- Born: 28 September 1968 (age 57) Moscow

Academic background
- Alma mater: Moscow State University
- Thesis: (1995)
- Academic advisor: Grigory E. Kreidlin

Academic work
- Discipline: Linguist
- Main interests: linguistic typology, sociolinguistics, languages of Dagestan
- Website: Personal webpage

= Nina Dobrushina =

Russian linguist (born 1968)

Nina Dobrushina (Добрушина, Нина Роландовна; born 28 September 1968) is a linguist from Russia specializing in linguistic typology, sociolinguistics, and the study of languages of Dagestan (Russia).

==Education and career==
Dobrushina received her Candidate degree from the Department of Theoretical Linguistics at Moscow State University in 1995. In 2003, she joined the Higher School of Economics as an assistant professor, and in 2011, she became a full professor. For five years, she headed the Linguistic Convergence Laboratory at HSE. Since 2022, she has been a visiting professor at the University of Tübingen.

She was elected a member of the Academia Europaea in 2023.

==Scientific contributions==
Dobrushina's contributions are primarily in the areas of Russian grammar, linguistic typology and the study of the languages of Dagestan.

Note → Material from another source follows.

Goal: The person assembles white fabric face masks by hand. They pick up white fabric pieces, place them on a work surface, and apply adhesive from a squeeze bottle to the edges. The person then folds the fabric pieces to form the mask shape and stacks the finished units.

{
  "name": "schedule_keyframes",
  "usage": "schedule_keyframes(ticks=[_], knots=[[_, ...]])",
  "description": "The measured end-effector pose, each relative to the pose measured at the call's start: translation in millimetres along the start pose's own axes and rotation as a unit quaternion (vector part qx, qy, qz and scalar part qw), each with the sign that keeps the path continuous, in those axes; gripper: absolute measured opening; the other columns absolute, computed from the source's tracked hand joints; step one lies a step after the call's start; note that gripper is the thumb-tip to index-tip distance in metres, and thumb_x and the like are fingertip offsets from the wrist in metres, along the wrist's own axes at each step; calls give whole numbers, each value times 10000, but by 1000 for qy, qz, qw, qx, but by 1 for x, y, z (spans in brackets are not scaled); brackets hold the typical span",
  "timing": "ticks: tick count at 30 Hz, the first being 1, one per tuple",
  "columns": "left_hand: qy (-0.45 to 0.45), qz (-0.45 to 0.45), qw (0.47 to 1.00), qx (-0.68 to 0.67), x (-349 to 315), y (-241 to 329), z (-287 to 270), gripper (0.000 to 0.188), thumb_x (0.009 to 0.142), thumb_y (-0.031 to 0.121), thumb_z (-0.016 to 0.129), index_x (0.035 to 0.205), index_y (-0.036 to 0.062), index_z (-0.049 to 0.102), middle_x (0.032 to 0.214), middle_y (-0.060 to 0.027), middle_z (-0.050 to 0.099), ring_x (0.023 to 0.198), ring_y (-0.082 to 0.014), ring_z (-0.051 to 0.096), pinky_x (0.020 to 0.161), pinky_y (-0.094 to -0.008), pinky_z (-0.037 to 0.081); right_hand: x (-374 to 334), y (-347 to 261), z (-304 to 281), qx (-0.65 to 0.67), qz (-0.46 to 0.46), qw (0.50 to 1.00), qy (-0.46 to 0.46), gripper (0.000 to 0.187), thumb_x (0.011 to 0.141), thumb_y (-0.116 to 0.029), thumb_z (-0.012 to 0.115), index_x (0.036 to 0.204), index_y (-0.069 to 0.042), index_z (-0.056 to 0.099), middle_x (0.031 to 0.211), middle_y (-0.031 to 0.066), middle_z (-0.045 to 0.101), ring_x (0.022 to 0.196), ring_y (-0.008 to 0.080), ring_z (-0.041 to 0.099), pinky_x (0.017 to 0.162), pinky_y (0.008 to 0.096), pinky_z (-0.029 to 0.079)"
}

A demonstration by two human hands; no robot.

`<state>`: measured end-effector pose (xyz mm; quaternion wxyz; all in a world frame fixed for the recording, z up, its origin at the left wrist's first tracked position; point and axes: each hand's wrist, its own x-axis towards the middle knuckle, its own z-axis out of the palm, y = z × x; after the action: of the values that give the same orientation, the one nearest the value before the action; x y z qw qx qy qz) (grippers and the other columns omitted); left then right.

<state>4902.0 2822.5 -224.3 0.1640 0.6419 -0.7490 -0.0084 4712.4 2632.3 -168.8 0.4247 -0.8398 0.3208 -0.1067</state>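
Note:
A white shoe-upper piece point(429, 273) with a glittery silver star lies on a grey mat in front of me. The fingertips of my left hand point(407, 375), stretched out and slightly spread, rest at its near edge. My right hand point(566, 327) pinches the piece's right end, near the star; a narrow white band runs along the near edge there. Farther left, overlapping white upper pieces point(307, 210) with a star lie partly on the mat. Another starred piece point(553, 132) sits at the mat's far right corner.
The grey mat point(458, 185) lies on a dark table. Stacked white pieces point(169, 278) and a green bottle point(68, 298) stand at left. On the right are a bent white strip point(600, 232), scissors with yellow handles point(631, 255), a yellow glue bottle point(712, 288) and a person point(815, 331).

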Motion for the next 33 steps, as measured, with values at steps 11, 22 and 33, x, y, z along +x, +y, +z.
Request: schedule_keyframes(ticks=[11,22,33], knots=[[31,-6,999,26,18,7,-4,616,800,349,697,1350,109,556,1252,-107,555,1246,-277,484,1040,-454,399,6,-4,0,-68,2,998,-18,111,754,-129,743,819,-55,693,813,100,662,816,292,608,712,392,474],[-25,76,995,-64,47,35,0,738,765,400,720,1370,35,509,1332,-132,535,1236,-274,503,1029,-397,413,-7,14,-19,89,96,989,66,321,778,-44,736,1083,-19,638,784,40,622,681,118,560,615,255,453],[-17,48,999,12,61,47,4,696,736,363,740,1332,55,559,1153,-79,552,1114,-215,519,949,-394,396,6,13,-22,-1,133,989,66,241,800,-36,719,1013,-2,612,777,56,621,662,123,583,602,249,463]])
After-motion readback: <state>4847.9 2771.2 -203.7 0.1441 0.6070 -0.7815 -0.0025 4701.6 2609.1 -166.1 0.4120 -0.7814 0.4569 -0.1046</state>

In the area of grammar, her specialization is mood forms such as optatives and subjunctives, and she first became well known with her contribution on optatives to the World Atlas of Language Structures.

Over the last decade, Dobrushina has focused on the study of multilingualism and language contact in Dagestan. She was a co-organizer of the first conference on small-scale multilingualism and is a co-founder of this new subfield of multilingualism studies.

Dobrushina is one of the founders of the book series “Languages of the Caucasus”, the first open-access series in this area (published by Language Science Press).

==Personal life==
Nina Dobrushina is the daughter of the mathematician Roland Dobrushin.

==Selected works==

===Books===
- Dobrushina, N.R. 2016a. Soslagatelʹnoe naklonenie v russkom jazyke: opyt issledovanija grammatičeskoj semantiki [Subjunctive in Russian: a study in semantics of grammar]. Praga: Animedia Company.
- Daniel, Michael & Dobrushina, Nina & Ganenkov, Dmitry (eds.). 2019. The Mehweb language: Essays on phonology, morphology and syntax. Berlin: Language Science Press.

===Articles===
- Daniel, Michael & Chechuro, Ilia & Verhees, Samira & Dobrushina, Nina. 2021. Lingua francas as lexical donors: Evidence from Daghestan. Language 97(3). 520–560. (doi:10.1353/lan.2021.0046)
- Dobrushina, Nina. 2015. The verbless subjunctive in Russian. Scando-Slavica 61(1). 73–99.
- Dobrushina, Nina. 2016b. Multilingualism in highland Daghestan throughout the 20th century. Sociolinguistic transition in former Eastern Bloc countries: two decades after the regime change, 75–94.
- Dobrushina, Nina. 2019. On the Russian third person imperative particles pust’and puskaj. Russian Linguistics 43. 1–17.
- Dobrushina Nina. 2021. Negation in the complement clauses of fear-verbs. Functions of Language 28(2). 121–152.
- Dobrushina, Nina & van der Auwera, Johan & Goussev, Valentin. 2005. The optative. In Haspelmath, Martin & Dryer, Matthew S. & Gil, David & Comrie, Bernard (eds.), The world atlas of language structures, 298–301. Oxford: Oxford University Press. (<http://wals.info/chapter/73>)
- Pakendorf, Brigitte & Dobrushina, Nina & Khanina, Olesya. 2021. A typology of small-scale multilingualism. International Journal of Bilingualism 25(4). 835–859.
- van der Auwera, Johan & Dobrushina, Nina & Goussev, Valentin. 2003. A semantic map for imperative-hortatives. Contrastive analysis in language: Identifying linguistic units of comparison, 44–66. Springer.